# which tig welder for thin 1-4mm stainless steel



## woodfarmer (28 Sep 2015)

Didn't want to steal the thread for a welding machine.

need occasional use for tig welding thin(ish) stainless. would be nice if it stick welded as well, but I have a reasonable stick welder so no real necessity.


----------



## pcb1962 (28 Sep 2015)

Any small DC Tig will do that, I'd recommend one from http://www.r-techwelding.co.uk/ who are an excellent company to deal with. But before you buy one are you absolutely sure that you will never want to weld aluminium? I made the mistake of thinking I wouldn't, then had to buy a second machine, wished I'd bought an AC/DC in the first place.


----------



## woodfarmer (2 Oct 2015)

pcb1962":tkilxbks said:


> Any small DC Tig will do that, I'd recommend one from http://www.r-techwelding.co.uk/ who are an excellent company to deal with.
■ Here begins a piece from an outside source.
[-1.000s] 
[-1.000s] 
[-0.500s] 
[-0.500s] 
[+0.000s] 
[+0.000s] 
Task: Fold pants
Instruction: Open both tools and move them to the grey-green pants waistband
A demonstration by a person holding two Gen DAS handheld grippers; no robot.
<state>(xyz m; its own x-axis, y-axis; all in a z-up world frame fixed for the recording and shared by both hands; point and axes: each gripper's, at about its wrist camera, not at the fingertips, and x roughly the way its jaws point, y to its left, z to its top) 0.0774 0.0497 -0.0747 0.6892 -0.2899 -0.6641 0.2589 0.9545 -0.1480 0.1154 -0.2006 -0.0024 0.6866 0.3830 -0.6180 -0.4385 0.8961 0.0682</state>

But before you buy one are you absolutely sure that you will never want to weld aluminium? I made the mistake of thinking I wouldn't, then had to buy a second machine, wished I'd bought an AC/DC in the first place.



Odd, but I forgot about aluminium needing a near 50/50 ac....is probably if I could do it then from time to time I might. Atm I use a stick welder but below 2.5mm is very tricky.


----------